Herodotus and Hannah Arendt: philosophy, history, and judgment: Lindsay Mahon Rathnam (Duke Kunshan University)
Abstract: The question of whether values can ever be truly universal is endlessly contested. History is littered with awful injustices committed in the name of the good; yet it is questionable whether is even possible to resist oppression and injustice without recourse to any form of universals. Hannah Arendt’s influential (yet unwritten) theory of judgment attempted to resolve this dilemma by positing judgment as a way of ‘thinking the particular’ and thus avoiding the pitfalls of both relativism and universalism. Her theory has thus enjoyed a renaissance amidst the contemporary interest in judgment. While much work has shown the way Arendt’s theory of judgment rests on her reading of Kant, little attention has been paid to the importance of ancient Greek historiography to her account. I will excavate the place Herodotus’ Histories plays in Arendt’s account of judgment. I argue that, while Herodotus is formative to her conception of judging without rules, it rests on a fundamental misreading of Herodotus’ practice of inquiry. I will turn to what Ronald Beiner has called Arendt’s “tacit dialogue” with Leo Strauss in order to show how Arendt misses out on the philosophic aspect of Herodotus’ Histories- which are not merely a record or a chronicle, but rather an exploration into the nature of human beings and their communities, one that offers textured and careful non-ideal ideals of human flourishing. Herodotus’ example suggests that the quest to understand nature motivates us to take each other seriously, and is essential for resisting injustice.

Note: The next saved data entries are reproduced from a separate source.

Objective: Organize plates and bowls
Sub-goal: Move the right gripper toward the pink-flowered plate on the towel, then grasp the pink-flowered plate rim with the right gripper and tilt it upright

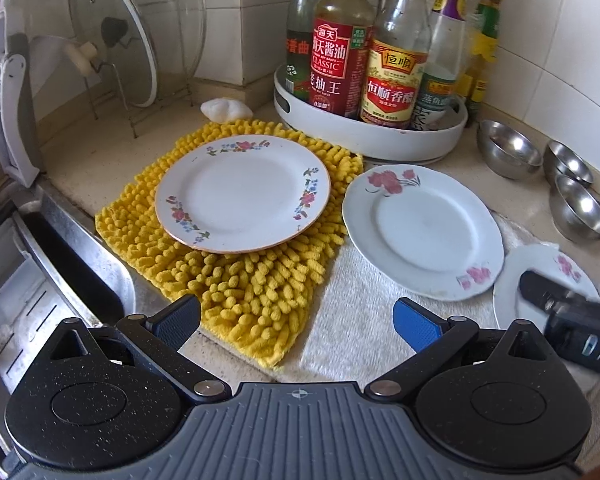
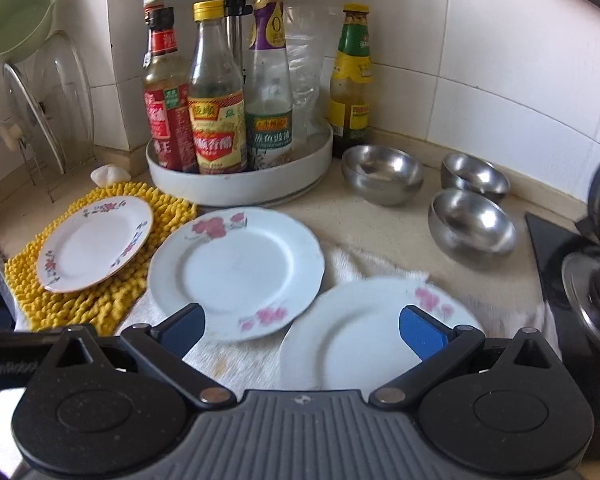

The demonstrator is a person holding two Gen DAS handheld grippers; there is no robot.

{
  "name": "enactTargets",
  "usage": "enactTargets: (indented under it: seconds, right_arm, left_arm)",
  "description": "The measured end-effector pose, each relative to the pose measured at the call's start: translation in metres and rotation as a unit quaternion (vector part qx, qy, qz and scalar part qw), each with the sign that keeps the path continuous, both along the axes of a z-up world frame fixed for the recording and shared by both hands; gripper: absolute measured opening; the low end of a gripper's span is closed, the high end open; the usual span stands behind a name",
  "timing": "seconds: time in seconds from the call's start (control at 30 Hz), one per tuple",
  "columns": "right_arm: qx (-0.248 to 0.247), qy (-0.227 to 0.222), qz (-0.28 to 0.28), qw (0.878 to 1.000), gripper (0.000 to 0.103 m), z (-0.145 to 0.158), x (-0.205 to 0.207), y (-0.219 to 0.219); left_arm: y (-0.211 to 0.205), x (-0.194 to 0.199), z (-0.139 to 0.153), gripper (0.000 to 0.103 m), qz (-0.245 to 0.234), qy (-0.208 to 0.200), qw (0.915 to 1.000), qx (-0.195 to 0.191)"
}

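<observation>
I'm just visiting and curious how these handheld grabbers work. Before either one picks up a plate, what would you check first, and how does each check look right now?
1. Left gripper open and holding nothing: ok.
2. Right gripper open and holding nothing: ok.
3. Nearest plate lies right in front of the right gripper: ok, though it looks blurred.
4. Middle plate is clear of the nearest plate: cannot tell, their rims look close or overlapping.
5. Gold-rimmed plate sits flat on the yellow mat: ok.
6. Three steel bowls stand out of the way behind the plates: ok.
</observation>
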State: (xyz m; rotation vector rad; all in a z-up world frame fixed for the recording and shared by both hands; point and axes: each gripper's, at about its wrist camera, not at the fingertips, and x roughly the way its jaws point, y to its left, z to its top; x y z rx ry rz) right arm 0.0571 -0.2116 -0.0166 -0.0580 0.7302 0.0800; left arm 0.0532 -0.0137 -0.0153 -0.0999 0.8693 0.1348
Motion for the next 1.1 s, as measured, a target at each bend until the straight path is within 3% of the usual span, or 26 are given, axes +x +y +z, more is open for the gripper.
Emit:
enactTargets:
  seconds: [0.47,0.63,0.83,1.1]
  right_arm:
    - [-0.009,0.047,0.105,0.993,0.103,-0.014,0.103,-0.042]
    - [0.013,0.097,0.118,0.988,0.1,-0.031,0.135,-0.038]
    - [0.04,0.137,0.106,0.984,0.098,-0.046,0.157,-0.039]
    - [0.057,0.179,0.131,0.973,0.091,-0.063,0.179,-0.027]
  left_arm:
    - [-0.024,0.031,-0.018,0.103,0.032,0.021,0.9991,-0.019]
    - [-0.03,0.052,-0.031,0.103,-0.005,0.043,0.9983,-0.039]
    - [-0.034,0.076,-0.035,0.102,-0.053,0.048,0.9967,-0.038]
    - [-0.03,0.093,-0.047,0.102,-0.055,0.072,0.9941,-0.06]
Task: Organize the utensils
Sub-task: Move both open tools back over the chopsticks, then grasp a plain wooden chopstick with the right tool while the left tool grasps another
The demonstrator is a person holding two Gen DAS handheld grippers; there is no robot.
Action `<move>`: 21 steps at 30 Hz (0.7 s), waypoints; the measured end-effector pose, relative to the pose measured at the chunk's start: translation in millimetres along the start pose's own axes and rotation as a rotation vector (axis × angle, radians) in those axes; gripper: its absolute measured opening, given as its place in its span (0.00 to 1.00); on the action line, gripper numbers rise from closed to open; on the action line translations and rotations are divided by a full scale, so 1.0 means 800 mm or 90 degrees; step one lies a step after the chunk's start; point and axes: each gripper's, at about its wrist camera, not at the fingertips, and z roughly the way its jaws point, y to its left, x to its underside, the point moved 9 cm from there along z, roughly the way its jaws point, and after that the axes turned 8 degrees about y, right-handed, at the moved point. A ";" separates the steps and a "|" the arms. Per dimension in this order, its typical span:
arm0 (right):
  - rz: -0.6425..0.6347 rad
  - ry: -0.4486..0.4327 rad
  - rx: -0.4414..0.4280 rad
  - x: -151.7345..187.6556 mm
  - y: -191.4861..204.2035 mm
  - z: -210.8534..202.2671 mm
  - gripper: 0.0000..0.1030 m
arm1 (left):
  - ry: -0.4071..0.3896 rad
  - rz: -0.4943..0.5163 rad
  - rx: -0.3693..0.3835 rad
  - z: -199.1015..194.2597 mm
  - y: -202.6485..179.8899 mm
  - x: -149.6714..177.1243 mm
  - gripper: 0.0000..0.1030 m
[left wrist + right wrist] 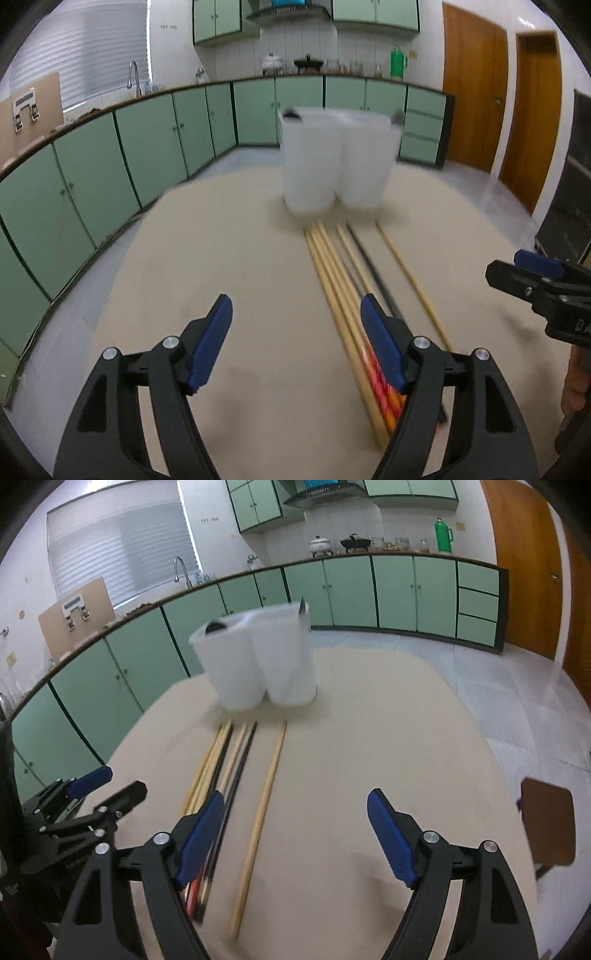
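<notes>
While both tools, left tool (295, 343) and right tool (295, 834), gape empty over the chopsticks (258, 812), only the right view shows a brown chair (548, 827); the white holder (336, 162) is blurred.

Chopsticks (258, 823) – mostly pale, matt wood-look sticks, a few glossy black. White holder (334, 162) looks like smooth, slightly translucent plastic. Table (258, 295) has a matt beige surface. Gripper fingers (210, 343) – ribbed blue pads on matt black plastic, shiny metal pins. Cabinets (92, 192) have satin green fronts.
</notes>
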 end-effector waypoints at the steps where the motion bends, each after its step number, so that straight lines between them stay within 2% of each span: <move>1: 0.000 0.006 0.009 0.013 0.001 -0.001 0.76 | 0.012 -0.001 0.000 0.002 -0.001 0.011 0.68; 4: -0.009 0.023 0.015 0.036 0.002 -0.001 0.75 | 0.046 -0.008 0.007 0.005 -0.005 0.041 0.68; 7: -0.021 0.041 0.012 0.056 0.011 0.002 0.67 | 0.064 -0.002 0.009 0.007 -0.011 0.056 0.68; 11: -0.039 0.079 -0.008 0.078 0.025 0.015 0.50 | 0.067 0.003 0.014 0.001 -0.010 0.065 0.68; 17: -0.060 0.100 -0.021 0.090 0.039 0.024 0.34 | 0.080 0.010 0.022 -0.002 -0.012 0.072 0.68; 18: -0.062 0.102 -0.025 0.091 0.042 0.025 0.25 | 0.081 0.010 0.024 -0.003 -0.013 0.071 0.68; 20: -0.066 0.106 -0.021 0.093 0.043 0.027 0.19 | 0.084 0.011 0.034 -0.003 -0.018 0.072 0.68; 21: -0.067 0.107 -0.021 0.092 0.044 0.027 0.13 | 0.087 0.013 0.035 -0.002 -0.020 0.072 0.68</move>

Democracy and the unfolding of being in Plato's Sophist: Ann Ward (Baylor University)
Abstract: In Plato’s Sophist, the Eleatic Stranger argues that the philosopher encounters non-being not as the opposite of being but as the difference or diversity of being. The philosopher then tries to communicate the truth of the different beings by using dialectic to create “likenesses” of them. In contrast the sophist believes non-being signifies falsehood and uses deceptive speech to communicate “appearances” that distort the truth of being. The sophist deceives because human reason cannot comprehend the totality of the being of things such as justice all at once. Rather, the mind’s grasp of beings such as justice is disproportionate: the more obvious parts seem larger and nearer at hand, the more difficult or less obvious seem smaller and more distant. The sophist, however, abandons truth and creates a false image of proportionality; they deceive the public into thinking that how justice appears now is not a part but rather the totality of its being, and hence that beings such as justice are unchanging or at rest. Atypical of the scholarly consensus on the Platonic understanding of being, I will argue that Plato suggests that being can change or is in motion. Being is in motion in the sense that its parts unfold over time, and in the sense that what it is changes over time. According to the Stranger, when the being of things such as justice is known, it is moved. I conclude by arguing that the understanding of being as unfolding and changing is more suited to democracy.